> DATA SECTION
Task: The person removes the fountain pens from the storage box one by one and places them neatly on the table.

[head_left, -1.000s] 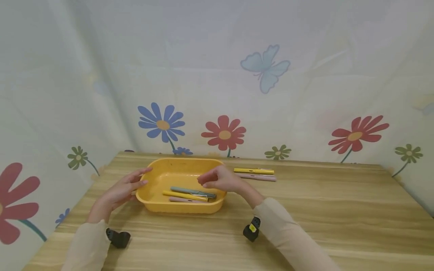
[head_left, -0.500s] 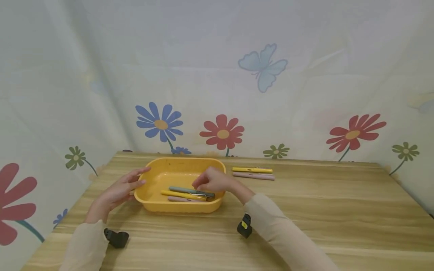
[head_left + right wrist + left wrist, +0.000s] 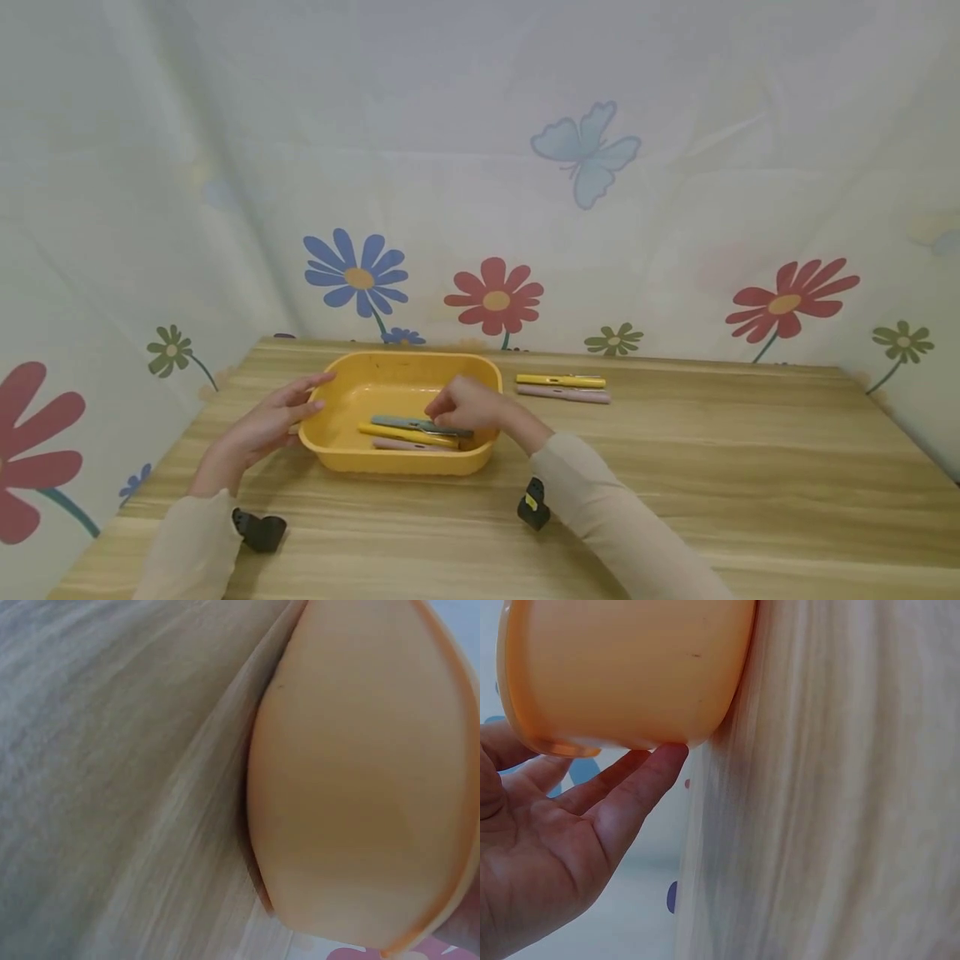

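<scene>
A yellow plastic tray (image 3: 405,461) sits on the table, with a teal pen (image 3: 397,422), a yellow pen (image 3: 390,431) and a pale pink pen (image 3: 408,445) inside, near its front wall. My left hand (image 3: 258,429) holds the tray's left end. In the left wrist view, fingertips of the left hand (image 3: 562,840) press the outer wall while another digit goes over the rim. My right hand (image 3: 468,406) reaches over the tray's right end, its curled fingers pinching the teal pen. In the right wrist view the tray wall (image 3: 360,780) hides nearly all of that hand.
On the table (image 3: 712,467), right of the tray, another yellow pen (image 3: 561,381) and another pale pink pen (image 3: 564,394) lie side by side. Behind the table's back edge hangs a curtain (image 3: 420,167) printed with flowers and a butterfly.
My right hand has moved left and down into the tray and taken hold of the teal pen, which has shifted slightly left. The left hand has stayed on the tray's end.
</scene>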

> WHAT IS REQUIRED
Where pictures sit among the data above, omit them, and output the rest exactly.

> ANSWER TO THE EXERCISE
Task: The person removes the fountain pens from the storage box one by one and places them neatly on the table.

[head_left, -1.000s] 
[head_left, -0.500s] 
[head_left + right wrist + left wrist, +0.000s] 

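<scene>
A yellow plastic tray (image 3: 405,461) sits on the table, with a teal pen (image 3: 397,422), a yellow pen (image 3: 390,431) and a pale pink pen (image 3: 408,445) inside, near its front wall. My left hand (image 3: 258,429) holds the tray's left end. In the left wrist view, fingertips of the left hand (image 3: 562,840) press the outer wall while another digit goes over the rim. My right hand (image 3: 468,406) reaches over the tray's right end, its curled fingers pinching the teal pen. In the right wrist view the tray wall (image 3: 360,780) hides nearly all of that hand.
On the table (image 3: 712,467), right of the tray, another yellow pen (image 3: 561,381) and another pale pink pen (image 3: 564,394) lie side by side. Behind the table's back edge hangs a curtain (image 3: 420,167) printed with flowers and a butterfly.
My right hand has moved left and down into the tray and taken hold of the teal pen, which has shifted slightly left. The left hand has stayed on the tray's end.
</scene>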

No further output is required.